Getting a read on corporate culture

You’re off to a great start at your new internship—you complete your assignments on time, you like your co-workers, and your supervisor seems pleased with your work. But to be truly successful at your new internship, you have to understand and “fit in” to the corporate culture. Corporate culture is the personality of an organization or “how things are done around here.” It guides how employees think, act, and feel. The culture of an organization is based on the values of senior management.

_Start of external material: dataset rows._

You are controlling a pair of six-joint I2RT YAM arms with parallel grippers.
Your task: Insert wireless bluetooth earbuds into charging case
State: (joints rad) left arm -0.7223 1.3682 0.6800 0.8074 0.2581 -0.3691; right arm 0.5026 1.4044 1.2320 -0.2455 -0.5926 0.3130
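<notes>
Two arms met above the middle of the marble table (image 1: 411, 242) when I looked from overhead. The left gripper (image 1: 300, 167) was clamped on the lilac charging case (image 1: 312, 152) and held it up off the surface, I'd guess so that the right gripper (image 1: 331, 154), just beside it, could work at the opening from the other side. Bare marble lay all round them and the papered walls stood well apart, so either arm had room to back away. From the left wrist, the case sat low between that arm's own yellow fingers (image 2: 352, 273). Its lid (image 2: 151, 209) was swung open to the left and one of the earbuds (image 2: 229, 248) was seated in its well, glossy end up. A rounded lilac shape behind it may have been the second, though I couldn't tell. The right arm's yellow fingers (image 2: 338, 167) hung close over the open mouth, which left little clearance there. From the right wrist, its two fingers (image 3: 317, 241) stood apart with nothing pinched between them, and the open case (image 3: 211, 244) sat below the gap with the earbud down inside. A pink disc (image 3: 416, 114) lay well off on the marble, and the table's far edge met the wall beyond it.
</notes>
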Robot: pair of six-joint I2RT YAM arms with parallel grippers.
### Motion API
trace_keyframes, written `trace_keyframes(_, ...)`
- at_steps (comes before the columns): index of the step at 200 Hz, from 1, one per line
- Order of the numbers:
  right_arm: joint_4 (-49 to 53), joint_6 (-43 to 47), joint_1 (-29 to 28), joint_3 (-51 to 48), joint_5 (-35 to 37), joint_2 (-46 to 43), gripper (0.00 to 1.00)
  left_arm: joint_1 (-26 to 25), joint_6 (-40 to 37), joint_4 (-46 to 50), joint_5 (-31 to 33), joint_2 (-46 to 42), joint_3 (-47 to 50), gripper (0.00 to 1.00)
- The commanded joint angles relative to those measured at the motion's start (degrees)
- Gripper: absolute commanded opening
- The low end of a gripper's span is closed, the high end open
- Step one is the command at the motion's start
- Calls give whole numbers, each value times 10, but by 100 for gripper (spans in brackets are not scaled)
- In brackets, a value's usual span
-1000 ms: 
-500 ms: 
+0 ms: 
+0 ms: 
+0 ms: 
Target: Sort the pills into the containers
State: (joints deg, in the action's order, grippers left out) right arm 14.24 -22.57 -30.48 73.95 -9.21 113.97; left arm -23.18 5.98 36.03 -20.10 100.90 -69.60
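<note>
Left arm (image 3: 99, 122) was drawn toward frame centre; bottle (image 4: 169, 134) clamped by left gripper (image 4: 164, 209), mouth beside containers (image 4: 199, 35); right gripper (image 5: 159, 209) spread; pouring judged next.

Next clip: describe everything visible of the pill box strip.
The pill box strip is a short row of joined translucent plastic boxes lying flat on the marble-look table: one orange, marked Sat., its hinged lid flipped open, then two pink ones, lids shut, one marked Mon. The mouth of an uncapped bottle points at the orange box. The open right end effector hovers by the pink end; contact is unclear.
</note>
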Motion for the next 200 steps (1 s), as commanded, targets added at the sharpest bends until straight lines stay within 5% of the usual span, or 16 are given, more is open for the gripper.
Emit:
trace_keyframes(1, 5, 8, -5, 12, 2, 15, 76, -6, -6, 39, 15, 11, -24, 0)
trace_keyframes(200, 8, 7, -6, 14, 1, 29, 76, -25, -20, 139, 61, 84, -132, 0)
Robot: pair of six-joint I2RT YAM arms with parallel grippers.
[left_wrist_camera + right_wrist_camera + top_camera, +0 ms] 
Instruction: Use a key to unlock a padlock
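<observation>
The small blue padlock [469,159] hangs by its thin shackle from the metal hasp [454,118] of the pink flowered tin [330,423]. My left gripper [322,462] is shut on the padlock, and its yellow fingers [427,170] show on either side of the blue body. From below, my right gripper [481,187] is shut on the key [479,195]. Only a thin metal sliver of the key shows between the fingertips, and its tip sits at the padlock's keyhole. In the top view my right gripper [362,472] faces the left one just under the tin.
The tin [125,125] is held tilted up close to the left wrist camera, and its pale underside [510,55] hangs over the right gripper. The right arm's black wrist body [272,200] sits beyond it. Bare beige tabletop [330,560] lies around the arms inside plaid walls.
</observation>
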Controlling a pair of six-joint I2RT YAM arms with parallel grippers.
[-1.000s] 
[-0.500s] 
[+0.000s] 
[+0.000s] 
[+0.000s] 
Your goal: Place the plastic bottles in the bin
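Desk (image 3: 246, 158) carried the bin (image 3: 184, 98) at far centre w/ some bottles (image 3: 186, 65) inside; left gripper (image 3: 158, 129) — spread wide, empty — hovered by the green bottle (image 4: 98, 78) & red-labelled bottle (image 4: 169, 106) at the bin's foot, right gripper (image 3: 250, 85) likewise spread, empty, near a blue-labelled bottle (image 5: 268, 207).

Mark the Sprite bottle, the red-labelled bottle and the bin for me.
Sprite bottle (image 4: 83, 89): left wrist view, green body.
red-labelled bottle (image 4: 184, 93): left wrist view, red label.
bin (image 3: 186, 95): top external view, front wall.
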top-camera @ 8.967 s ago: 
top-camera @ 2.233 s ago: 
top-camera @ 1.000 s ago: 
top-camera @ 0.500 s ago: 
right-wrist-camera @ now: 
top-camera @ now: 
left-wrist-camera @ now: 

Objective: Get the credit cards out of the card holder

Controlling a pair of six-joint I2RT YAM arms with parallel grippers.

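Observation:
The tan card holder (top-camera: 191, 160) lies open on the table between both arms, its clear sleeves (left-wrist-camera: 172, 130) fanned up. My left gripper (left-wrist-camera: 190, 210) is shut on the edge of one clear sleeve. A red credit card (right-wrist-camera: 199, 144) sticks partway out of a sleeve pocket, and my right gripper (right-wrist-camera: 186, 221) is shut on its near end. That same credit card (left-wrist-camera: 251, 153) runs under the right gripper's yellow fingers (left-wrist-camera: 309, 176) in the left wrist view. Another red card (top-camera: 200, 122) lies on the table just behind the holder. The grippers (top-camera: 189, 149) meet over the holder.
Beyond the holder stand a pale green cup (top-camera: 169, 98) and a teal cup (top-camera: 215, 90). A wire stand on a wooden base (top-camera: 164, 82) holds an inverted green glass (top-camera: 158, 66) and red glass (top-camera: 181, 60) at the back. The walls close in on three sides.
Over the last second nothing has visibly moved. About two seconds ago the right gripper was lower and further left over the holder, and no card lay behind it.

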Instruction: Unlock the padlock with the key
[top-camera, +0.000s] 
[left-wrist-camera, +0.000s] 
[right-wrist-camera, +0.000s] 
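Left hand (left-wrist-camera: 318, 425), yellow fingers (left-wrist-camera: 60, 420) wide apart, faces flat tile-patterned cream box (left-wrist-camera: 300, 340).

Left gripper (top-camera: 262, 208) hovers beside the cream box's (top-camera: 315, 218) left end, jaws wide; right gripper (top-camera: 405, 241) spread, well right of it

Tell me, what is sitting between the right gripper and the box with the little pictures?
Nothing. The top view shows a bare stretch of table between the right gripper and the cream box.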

Here are our top 5 tips on how to understand corporate culture:

  1. Assess the values, standards, and behaviors of the corporate leadership. Start by reading the company history and the biographies of the corporate leaders. Annual reports are also an excellent source of information on the company’s achievements, challenges, or changing values. The corporate mission statement and the slogan also reveal company values.
  2. Evaluate the company standards. Does it sponsor charitable events or champion local sports teams? Employee newsletters will also reveal company standards in terms of how employees are treated. Look for articles on employee award, bonus, or incentive programs as well as company holiday events and number of vacation days.
  3. Explore company behaviors, including dress and language. The age of employees is also another guidepost to behavior. Study the dress code, office space, and onsite perks, such as a cafeteria or fitness center. Does your company take a parental approach to its employees or does it encourage independence?
  4. Analyze your supervisor’s leadership style. Many leaders possess a combination of styles, including mentor, advocate, voyager (introduces change), inventor (forecasts futures), sculptor (takes action), curator (clarifies goals), orchestrator (organizes), or detective (compares situations).
  5. Model company values. Your ability to fit in to the culture will determine whether or not you enjoy your internship. During your internship, the company is your community, and your happiness in that community affects your job performance. Companies hire people who fit in, so model your professional appearance and behavior to reflect the corporate culture, ensuring your success.